En muchos de nosotros, vive todavía el niño atemorizado y lleno de culpa, cuyos
miedos nunca pudieron ser escuchados, aceptados ni vividos de forma consciente.
La percepción de quiénes somos realmente, de lo que sentimos y necesitamos,
nos permite orientarnos mejor en el hoy y poder distinguirlo del ayer.
La paz y la alegría que muchas personas desean no vienen de afuera; el camino
hacia la madurez es el de una profunda empatía hacia uno mismo. ¿Cómo
podemos ser empáticos con los demás si no lo somos con nosotros? Podemos
recuperar nuestra capacidad original de amar y de comunicar en libertad en tanto
restablezcamos la confianza, el respeto y la lealtad a nuestro verdadero ser.

* Las citas poéticas pertenecen a La tierra santa, de Alda Merini.


1. Gran parte de la sociedad niega o trivializa los sufrimientos padecidos en la
primera infancia. Basta prestar atención al lenguaje que utilizan: mientras
denominan tortura a la violencia que se ejerce contra los adultos, siguen llamando
educación a la que se ejerce con los niños.
2. Muchas veces irrumpen en nuestra vida cotidiana sentimientos intensos y
perturbadores que nos incomodan o asustan.

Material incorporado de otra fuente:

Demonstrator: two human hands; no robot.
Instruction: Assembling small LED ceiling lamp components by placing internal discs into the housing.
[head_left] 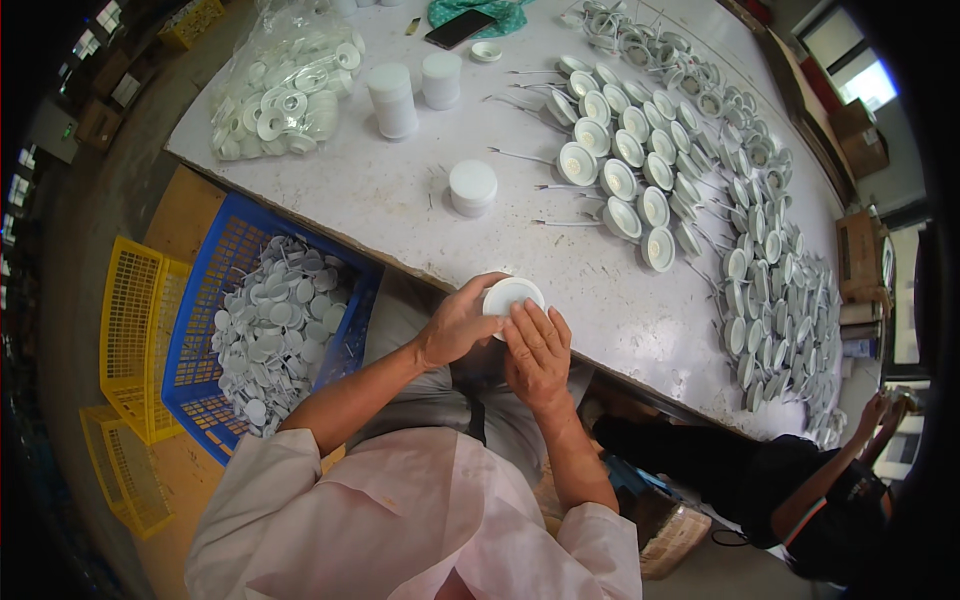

Si los habilitamos, también nos
revelarán verdades de nuestra historia personal que tuvimos que silenciar.
3. Esta ceguera emocional puede explicar el conformismo tan extendido en
nuestra sociedad y por qué muchos adultos se dejan corromper por ideologías
autoritarias.

4. Esa trampa que nos parecía ineludible, esa herida incurable, ese dilema
insoluble, aquellos viejos bloqueos, de pronto resultan diferentes y abordables
porque dejamos de cargar con viejas culpas y temores.